INFORMATION PROVIDED below:

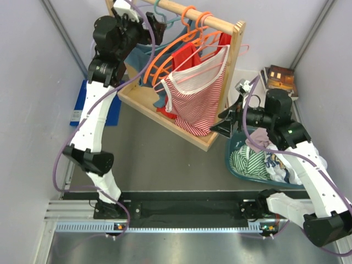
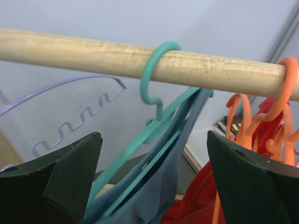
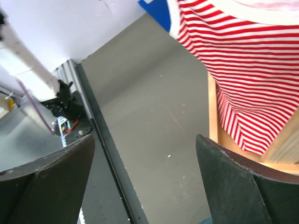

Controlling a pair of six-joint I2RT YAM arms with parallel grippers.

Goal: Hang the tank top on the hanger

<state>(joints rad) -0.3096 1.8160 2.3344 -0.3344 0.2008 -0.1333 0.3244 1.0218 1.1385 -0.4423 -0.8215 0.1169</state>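
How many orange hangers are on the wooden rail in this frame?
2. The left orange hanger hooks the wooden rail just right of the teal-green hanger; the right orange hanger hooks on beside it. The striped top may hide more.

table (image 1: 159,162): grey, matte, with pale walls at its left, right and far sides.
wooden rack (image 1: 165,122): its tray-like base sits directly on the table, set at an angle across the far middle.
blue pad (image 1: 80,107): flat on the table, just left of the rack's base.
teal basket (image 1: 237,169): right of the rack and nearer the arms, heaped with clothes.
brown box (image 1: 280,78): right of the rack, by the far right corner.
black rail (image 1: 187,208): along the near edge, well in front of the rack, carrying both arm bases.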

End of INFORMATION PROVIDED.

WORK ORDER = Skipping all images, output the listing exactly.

SOLUTION TO THIS TASK =
Controlling a pair of six-joint I2RT YAM arms with parallel grippers.

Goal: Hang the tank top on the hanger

<state>(joints rad) -0.3096 1.8160 2.3344 -0.3344 0.2008 -0.1333 0.3244 1.0218 1.1385 -0.4423 -0.8215 0.1169</state>
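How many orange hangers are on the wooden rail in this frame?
2. The left orange hanger hooks the wooden rail just right of the teal-green hanger; the right orange hanger hooks on beside it. The striped top may hide more.

table (image 1: 159,162): grey, matte, with pale walls at its left, right and far sides.
wooden rack (image 1: 165,122): its tray-like base sits directly on the table, set at an angle across the far middle.
blue pad (image 1: 80,107): flat on the table, just left of the rack's base.
teal basket (image 1: 237,169): right of the rack and nearer the arms, heaped with clothes.
brown box (image 1: 280,78): right of the rack, by the far right corner.
black rail (image 1: 187,208): along the near edge, well in front of the rack, carrying both arm bases.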

The exercise concludes with that.